All the PALACE trials demonstrated the efficacy of apremilast in terms of ACR20 response after 16 weeks of treatment in patients naïve or previously treated by conventional and/or biological DMARDs [4,5,6,7]. More recently, the ACTIVE study analysed the early and sustained efficacy in biological-naïve patients, showing already after 2 weeks an ACR20 response in 16.4% of enrolled patients [8]. Besides articular involvement, PsA affects peri-articular structures, with the possible development of dactylitis and enthesitis. In the PALACE trials, a significant improvement of tendon involvement was observed, as demonstrated by the assessment of dactylitis score and Maastricht Ankylosing Spondylitis Enthesitis Score [9]. One of the most important limits of PALACE studies is certainly the lack of data about imaging assessment. As recommended by the EULAR task force, ultrasonography (US) with power Doppler is able to detect articular and peri-articular inflammation and may be used to monitor disease activity, providing additional information beside clinical and laboratory assessment also in PsA [10, 11].

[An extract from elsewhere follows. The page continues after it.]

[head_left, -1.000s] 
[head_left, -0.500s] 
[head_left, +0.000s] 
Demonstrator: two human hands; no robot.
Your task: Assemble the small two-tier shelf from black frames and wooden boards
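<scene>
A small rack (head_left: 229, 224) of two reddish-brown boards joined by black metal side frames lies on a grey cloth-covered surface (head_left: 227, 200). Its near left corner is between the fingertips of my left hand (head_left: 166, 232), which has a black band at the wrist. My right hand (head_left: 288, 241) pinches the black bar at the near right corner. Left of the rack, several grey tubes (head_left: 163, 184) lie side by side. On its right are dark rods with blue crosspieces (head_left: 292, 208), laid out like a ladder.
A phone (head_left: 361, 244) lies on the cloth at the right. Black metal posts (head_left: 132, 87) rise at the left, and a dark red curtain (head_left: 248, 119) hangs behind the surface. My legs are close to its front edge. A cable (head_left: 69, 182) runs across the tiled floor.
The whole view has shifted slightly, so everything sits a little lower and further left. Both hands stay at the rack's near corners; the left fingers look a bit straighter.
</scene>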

We previously described a preliminary analysis on the significant improvement of US inflammatory score observed after 45 days of treatment with apremilast in PsA patients at articular level [12]. Thus, we longitudinally evaluated the US-detected efficacy of apremilast by analysing joint and tendon inflammatory status during 24 weeks of follow-up.
Materials and methods
In this prospective longitudinal study, we collected data about all consecutive PsA patients with polyarticular involvement and starting treatment with apremilast in agreement with Italian Agency of Drug (Agenzia Italiana Farmaco—AIFA) indication (active disease, with inadequate response or intolerance to at least 2 csDMARDs and contraindications or intolerance to bDMARDs), referring to the Arthritis Center of Sapienza University of Rome. PsA was diagnosed according to the Classification Criteria for Psoriatic Arthritis (CASPAR) [13]. Patients provided written informed consent at the time of the visit. The local ethical committee of “Policlinico Umberto I” of Rome approved the study.

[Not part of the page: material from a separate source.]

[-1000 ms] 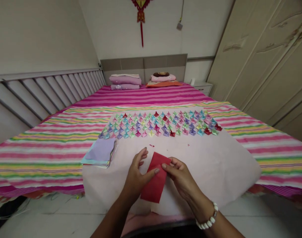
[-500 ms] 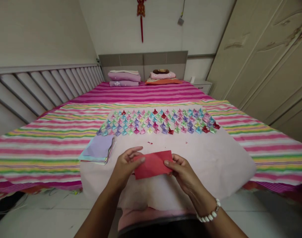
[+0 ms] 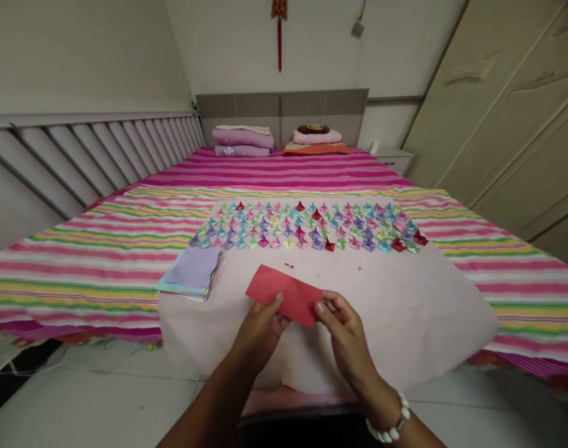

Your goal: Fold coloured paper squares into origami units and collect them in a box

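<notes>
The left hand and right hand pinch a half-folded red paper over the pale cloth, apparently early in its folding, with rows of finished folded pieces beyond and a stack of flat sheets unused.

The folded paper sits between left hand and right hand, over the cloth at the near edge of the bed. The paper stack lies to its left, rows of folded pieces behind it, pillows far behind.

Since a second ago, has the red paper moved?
Yes. The red paper has turned crosswise and shifted away from the person, now level with the paper stack.
</notes>
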A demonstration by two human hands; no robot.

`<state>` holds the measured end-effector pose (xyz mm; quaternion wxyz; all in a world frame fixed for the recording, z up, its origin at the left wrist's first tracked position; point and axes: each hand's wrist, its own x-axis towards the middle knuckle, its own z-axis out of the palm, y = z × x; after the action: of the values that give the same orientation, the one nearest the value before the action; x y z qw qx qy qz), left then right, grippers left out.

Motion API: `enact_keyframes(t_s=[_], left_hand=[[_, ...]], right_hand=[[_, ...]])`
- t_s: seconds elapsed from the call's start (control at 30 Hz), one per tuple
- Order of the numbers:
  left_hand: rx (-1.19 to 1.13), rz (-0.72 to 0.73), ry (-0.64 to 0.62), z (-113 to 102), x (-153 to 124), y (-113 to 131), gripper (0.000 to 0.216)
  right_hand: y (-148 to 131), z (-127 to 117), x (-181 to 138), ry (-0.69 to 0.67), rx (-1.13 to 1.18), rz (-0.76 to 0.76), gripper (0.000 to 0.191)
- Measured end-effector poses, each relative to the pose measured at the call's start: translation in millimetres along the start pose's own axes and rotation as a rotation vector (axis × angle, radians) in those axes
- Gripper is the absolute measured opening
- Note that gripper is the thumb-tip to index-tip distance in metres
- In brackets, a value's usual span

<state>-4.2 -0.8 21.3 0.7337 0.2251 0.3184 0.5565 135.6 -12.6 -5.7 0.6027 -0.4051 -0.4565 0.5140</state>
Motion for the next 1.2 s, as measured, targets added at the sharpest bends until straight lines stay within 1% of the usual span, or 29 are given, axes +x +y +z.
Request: enact_keyframes(t_s=[0.1,0.17,0.23,0.33,0.47,0.53,0.6,0.7,0.83,0.93,1.0,1.13,1.2], left_hand=[[0.026,0.009,0.039,-1.9,-1.7,11.6,0.033],[0.041,0.007,0.024,-3.7,-3.0,15.3,0.03],[0.055,-0.009,-0.011,-4.3,-4.5,16.6,0.027],[0.089,-0.039,-0.07,-3.7,-6.4,16.2,0.026],[0.148,-0.06,-0.08,-3.1,-9.3,16.2,0.021],[0.165,-0.058,-0.086,-3.3,-10.9,17.3,0.019],[0.164,-0.063,-0.102,-4.2,-12.1,18.0,0.019],[0.163,-0.084,-0.105,-7.1,-12.3,16.4,0.023],[0.195,-0.114,-0.088,-12.0,-9.9,10.6,0.021],[0.25,-0.138,-0.102,-14.1,-9.3,8.4,0.024],[0.31,-0.13,-0.113,-14.4,-10.2,8.6,0.028],[0.469,-0.054,-0.144,-14.5,-12.2,8.8,0.025],[0.527,-0.003,-0.107,-15.6,-11.3,7.5,0.021]], right_hand=[[-5.1,-14.2,-2.8,-0.013,-0.305,-0.27,0.04],[-8.0,-20.8,-3.5,-0.081,-0.545,-0.468,0.049],[-9.7,-23.6,-2.9,-0.149,-0.733,-0.619,0.051],[-10.0,-23.7,0.8,-0.2,-0.851,-0.729,0.045],[-8.8,-23.1,6.6,-0.243,-0.865,-0.771,0.035],[-8.4,-22.8,7.3,-0.268,-0.842,-0.742,0.03],[-8.4,-21.7,6.6,-0.285,-0.781,-0.663,0.025],[-9.3,-18.4,5.5,-0.28,-0.62,-0.481,0.017],[-11.6,-13.2,7.6,-0.218,-0.367,-0.254,0.01],[-12.4,-10.3,10.1,-0.182,-0.248,-0.104,0.014],[-11.6,-8.8,10.7,-0.166,-0.203,-0.017,0.018],[-6.5,-5.4,8.6,-0.087,-0.176,0.107,0.021],[-4.2,-3.0,6.9,-0.053,-0.116,0.156,0.022]])
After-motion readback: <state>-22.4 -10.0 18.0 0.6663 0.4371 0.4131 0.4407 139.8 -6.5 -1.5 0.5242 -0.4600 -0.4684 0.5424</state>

After an initial dosage titration from day 1 to 5, apremilast was administered at the recommended maintenance dosage of 30 mg twice daily. At each visit, clinical and laboratory data were collected in a standardized, computerized, and electronically filled form, including demographics and past medical history with date of symptoms onset, co-morbidities, and previous and concomitant treatments.
According to study protocol, all patients underwent clinical and US assessment at the following time-points: baseline (T0), 6 weeks (T1), 12 weeks (T2), 24 weeks (T3). Clinical evaluation included tender and swollen joint counts (0–68) and visual analogue scale (VAS, 0–100, mm) for pain and global health assessment by the patient and the physician. Erythrocyte Sedimentation Rate (ESR, mm/h) and C Reactive Protein (CRP, mg/l) levels were also registered. Disease activity was calculated by means of disease activity score (DAS) in 28 joints by using ERS, Clinical Disease Activity Index (CDAI), Simplified Disease Activity Index (SDAI), and Disease Activity in Psoriatic Arthritis (DAPSA) [14,15,16].
Ultrasonographic assessment
US assessment was performed by a single rheumatologist sonographer (FCe), experienced in musculoskeletal US, who was blinded to the clinical and laboratory findings. A systematic multiplanar grey-scale and PD examination of 22 joints (bilateral I–V metacarpophalangeal, I–V proximal interphalangeal, wrist) was performed by using MyLab 70 XVisionGold (Esaote, Firenze, Italy) machine equipped with a multifrequency linear array transducer (6–18 MHz). The present study was conducted in a real-life setting, requiring a US assessment easy to perform and not time-consuming. Furthermore, the present study included PsA patients with polyarticular rheumatoid arthritis–like involvement. Thus, we decided to assess by US bilateral hand and wrist.
According to OMERACT definitions, the following inflammatory features were assessed: synovial effusion, synovial hypertrophy, power Doppler [17]. These elementary lesions were scored according to a semi-quantitative scale (0 = absent, 1 = mild, 2 = moderate, and 3 = severe) and a total score (ranging from 0 to 198), corresponding to the patient’s inflammatory status at joint level obtained by their sum.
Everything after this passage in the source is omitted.